#### THE RECORDS ####

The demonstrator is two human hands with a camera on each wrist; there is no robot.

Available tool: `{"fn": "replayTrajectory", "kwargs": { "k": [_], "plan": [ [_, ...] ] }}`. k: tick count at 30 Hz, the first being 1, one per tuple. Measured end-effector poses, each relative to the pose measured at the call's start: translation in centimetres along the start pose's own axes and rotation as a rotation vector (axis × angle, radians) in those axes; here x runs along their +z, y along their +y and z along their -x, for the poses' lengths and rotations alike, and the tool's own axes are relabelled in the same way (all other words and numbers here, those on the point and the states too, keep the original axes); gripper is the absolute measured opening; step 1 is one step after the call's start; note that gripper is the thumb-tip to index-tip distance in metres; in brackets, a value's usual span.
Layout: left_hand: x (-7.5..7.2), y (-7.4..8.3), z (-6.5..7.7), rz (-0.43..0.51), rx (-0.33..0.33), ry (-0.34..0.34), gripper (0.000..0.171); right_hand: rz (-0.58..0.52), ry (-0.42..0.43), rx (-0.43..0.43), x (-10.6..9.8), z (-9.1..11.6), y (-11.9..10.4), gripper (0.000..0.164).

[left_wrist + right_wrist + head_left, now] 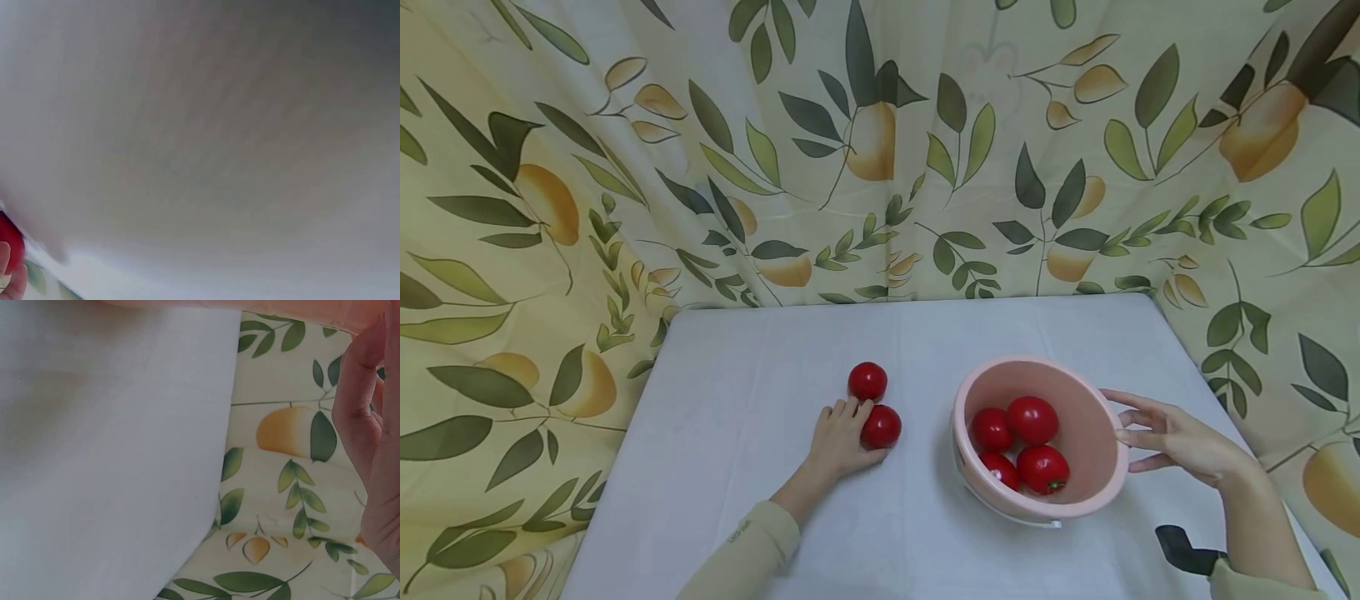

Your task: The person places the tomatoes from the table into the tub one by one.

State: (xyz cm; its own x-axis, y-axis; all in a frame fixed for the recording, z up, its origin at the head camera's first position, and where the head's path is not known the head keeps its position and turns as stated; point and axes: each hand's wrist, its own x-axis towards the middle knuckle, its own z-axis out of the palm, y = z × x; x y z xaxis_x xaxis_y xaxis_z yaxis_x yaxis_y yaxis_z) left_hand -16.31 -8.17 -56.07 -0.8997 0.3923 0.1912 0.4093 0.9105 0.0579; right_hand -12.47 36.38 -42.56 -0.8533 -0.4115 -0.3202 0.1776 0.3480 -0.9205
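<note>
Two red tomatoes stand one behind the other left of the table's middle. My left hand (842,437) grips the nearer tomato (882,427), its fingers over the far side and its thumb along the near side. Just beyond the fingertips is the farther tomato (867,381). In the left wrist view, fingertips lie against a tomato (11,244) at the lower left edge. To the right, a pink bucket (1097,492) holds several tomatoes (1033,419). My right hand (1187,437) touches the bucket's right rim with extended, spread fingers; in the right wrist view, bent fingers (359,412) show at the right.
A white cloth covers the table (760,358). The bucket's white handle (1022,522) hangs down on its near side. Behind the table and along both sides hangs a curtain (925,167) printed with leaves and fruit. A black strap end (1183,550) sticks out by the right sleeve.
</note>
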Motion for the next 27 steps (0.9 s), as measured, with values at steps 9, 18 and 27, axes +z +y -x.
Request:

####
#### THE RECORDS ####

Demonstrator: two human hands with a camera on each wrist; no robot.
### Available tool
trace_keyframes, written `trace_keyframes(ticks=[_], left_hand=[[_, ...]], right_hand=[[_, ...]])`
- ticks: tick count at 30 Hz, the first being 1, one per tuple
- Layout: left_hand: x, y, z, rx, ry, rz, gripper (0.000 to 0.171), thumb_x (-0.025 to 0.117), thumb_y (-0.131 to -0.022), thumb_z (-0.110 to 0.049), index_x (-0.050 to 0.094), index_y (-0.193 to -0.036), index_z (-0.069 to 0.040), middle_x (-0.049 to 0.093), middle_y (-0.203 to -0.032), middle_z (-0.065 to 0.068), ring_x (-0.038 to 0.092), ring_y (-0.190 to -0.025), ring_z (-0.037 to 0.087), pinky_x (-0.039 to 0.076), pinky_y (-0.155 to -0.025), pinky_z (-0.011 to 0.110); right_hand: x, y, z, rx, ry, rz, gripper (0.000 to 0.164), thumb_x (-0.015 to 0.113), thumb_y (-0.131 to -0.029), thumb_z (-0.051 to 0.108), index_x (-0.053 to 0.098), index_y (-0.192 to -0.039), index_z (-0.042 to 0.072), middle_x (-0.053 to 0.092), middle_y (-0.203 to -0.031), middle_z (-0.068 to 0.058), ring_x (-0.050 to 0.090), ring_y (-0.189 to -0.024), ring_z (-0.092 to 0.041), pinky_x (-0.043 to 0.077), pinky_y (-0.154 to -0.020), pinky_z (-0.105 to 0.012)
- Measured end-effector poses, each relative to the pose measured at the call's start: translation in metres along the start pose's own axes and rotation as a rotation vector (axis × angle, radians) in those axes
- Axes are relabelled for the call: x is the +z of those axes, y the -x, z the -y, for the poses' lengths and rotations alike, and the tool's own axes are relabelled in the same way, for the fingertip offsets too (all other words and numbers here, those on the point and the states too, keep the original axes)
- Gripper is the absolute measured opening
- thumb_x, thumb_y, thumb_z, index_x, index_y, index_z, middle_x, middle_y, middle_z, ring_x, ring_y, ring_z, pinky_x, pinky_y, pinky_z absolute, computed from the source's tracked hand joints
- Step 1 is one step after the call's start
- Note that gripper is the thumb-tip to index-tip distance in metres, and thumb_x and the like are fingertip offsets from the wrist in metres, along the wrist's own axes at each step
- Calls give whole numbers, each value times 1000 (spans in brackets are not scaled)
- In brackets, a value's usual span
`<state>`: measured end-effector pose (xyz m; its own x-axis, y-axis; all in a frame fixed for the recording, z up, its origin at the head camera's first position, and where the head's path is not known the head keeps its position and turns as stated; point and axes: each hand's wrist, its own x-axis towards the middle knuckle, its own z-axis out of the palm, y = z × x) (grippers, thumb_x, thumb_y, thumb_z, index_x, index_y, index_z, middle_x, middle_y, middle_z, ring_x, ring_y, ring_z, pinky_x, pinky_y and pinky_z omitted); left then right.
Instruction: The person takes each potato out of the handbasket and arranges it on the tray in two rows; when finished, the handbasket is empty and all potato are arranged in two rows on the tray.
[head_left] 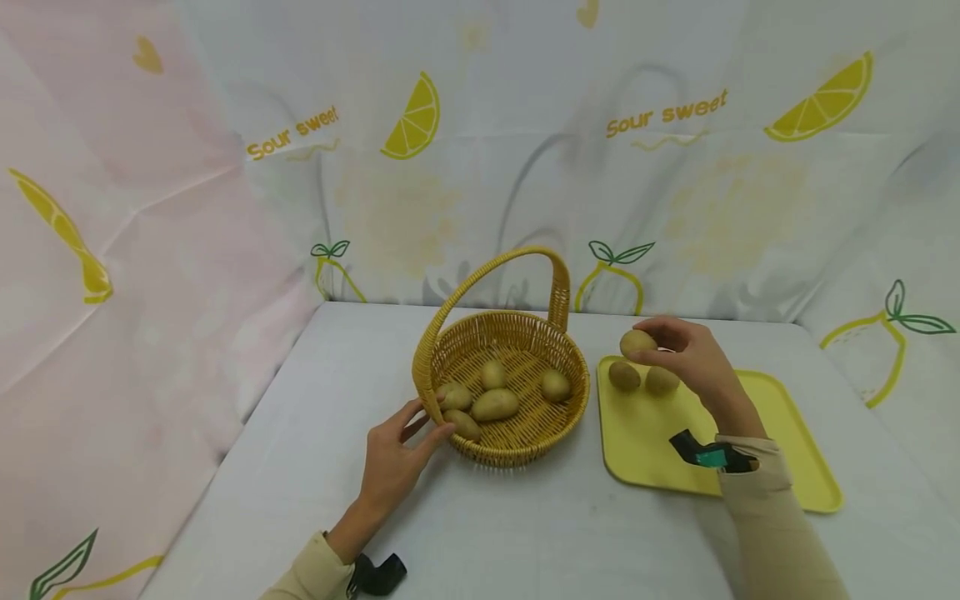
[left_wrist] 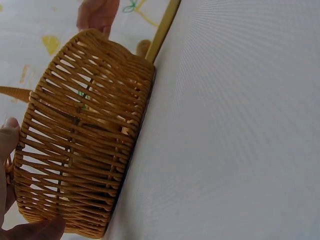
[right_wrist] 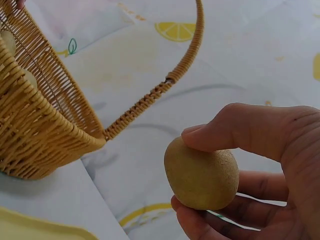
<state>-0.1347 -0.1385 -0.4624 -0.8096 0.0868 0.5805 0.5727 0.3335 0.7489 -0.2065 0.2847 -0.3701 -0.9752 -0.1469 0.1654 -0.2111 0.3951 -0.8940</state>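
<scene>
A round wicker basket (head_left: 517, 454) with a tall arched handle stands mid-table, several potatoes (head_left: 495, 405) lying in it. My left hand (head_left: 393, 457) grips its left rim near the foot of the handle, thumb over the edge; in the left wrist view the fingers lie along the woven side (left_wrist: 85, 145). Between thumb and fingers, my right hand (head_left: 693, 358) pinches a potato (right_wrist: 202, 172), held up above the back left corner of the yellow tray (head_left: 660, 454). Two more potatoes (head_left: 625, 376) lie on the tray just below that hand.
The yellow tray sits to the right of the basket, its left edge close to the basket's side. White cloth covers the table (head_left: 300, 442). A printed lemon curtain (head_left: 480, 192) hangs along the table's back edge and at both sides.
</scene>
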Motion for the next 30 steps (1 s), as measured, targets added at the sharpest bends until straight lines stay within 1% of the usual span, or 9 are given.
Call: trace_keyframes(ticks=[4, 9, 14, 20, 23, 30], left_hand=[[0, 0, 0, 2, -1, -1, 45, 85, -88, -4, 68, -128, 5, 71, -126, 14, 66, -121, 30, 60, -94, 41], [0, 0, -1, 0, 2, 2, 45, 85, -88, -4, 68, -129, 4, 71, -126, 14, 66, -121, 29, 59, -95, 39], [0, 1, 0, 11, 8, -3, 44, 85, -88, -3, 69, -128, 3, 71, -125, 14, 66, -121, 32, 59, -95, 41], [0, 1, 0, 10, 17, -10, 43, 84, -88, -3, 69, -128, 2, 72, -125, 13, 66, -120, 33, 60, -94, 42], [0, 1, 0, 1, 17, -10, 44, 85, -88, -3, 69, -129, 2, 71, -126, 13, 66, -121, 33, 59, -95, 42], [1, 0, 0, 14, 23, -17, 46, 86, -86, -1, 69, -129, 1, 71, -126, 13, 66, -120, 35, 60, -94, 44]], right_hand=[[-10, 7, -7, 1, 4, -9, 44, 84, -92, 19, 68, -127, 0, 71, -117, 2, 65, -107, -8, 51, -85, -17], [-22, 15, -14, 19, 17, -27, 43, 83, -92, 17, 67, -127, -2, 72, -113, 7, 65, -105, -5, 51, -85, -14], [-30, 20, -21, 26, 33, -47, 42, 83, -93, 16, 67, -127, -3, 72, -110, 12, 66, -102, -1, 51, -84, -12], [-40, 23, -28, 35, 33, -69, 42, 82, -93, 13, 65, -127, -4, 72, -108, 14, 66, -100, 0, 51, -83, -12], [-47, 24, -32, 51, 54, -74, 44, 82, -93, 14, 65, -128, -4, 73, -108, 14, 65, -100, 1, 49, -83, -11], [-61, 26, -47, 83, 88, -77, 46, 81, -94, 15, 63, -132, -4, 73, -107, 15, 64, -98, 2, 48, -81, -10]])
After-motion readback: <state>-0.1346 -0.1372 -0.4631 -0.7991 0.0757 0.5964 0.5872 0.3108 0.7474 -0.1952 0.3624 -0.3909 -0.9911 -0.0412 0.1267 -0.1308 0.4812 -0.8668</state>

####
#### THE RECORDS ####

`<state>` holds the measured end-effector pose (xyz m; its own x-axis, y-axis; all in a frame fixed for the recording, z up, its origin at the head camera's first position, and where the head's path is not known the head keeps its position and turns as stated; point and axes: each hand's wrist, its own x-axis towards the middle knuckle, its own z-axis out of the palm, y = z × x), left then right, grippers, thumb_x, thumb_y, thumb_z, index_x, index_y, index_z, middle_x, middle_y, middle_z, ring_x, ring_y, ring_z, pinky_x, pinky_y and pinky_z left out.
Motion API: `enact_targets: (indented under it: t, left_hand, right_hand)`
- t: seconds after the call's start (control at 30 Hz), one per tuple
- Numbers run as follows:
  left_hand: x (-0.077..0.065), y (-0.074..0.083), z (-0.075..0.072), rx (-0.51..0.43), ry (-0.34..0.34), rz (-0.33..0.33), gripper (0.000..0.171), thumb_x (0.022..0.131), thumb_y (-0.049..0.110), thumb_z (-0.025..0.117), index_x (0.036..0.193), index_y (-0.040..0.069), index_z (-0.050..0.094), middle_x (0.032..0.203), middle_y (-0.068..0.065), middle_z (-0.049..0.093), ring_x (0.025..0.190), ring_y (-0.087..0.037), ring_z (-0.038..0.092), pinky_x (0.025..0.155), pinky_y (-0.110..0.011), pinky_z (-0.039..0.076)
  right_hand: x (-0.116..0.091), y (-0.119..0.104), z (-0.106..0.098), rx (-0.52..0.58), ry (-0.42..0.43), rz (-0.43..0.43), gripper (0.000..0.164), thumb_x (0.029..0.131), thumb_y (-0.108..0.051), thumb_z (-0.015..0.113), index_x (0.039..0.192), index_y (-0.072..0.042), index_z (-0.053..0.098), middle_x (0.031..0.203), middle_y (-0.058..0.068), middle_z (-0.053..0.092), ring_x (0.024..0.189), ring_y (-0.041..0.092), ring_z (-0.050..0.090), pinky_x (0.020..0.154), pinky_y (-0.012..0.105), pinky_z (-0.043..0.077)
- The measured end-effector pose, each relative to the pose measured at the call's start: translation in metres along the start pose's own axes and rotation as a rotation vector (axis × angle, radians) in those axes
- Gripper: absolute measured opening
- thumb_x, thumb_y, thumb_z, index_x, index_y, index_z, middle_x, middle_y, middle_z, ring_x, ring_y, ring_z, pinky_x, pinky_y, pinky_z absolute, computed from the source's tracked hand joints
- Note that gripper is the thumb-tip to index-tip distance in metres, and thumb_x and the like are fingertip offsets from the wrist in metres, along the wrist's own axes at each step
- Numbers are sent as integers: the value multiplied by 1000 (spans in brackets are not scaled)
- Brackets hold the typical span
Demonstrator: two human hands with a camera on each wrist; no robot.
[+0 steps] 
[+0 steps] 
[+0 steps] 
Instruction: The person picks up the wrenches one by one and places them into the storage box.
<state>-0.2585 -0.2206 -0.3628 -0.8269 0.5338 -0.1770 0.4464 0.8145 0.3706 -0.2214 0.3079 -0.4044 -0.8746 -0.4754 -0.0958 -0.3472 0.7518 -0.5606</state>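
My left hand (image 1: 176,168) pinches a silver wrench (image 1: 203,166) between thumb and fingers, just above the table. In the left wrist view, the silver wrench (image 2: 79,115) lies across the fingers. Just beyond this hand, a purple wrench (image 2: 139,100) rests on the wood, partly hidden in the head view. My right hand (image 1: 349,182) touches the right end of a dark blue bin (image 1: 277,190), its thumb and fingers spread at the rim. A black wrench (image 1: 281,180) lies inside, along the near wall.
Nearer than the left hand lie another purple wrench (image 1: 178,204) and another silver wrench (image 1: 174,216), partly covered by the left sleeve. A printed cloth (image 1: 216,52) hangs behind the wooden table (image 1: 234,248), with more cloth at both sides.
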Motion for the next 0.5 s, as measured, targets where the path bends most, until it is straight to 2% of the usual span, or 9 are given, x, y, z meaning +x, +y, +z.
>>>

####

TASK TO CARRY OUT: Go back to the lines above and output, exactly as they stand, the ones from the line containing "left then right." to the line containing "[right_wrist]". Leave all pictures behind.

OUTPUT FOR THIS EXERCISE:
`<state>`: measured end-effector pose (xyz m; its own x-axis, y-axis; all in a frame fixed for the recording, z up, its origin at the head camera's first position, and where the head's path is not known the head keeps its position and turns as stated; point and axes: each hand's wrist, its own x-axis towards the middle knuckle, its own z-axis out of the palm, y = z × x) (grippers, thumb_x, thumb_y, thumb_z, index_x, index_y, index_z, middle_x, middle_y, middle_z, ring_x, ring_y, ring_z, pinky_x, pinky_y and pinky_z omitted); left then right.
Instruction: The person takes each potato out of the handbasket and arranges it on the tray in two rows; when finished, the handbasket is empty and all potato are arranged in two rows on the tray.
[head_left] 
[left_wrist] 
[right_wrist] 

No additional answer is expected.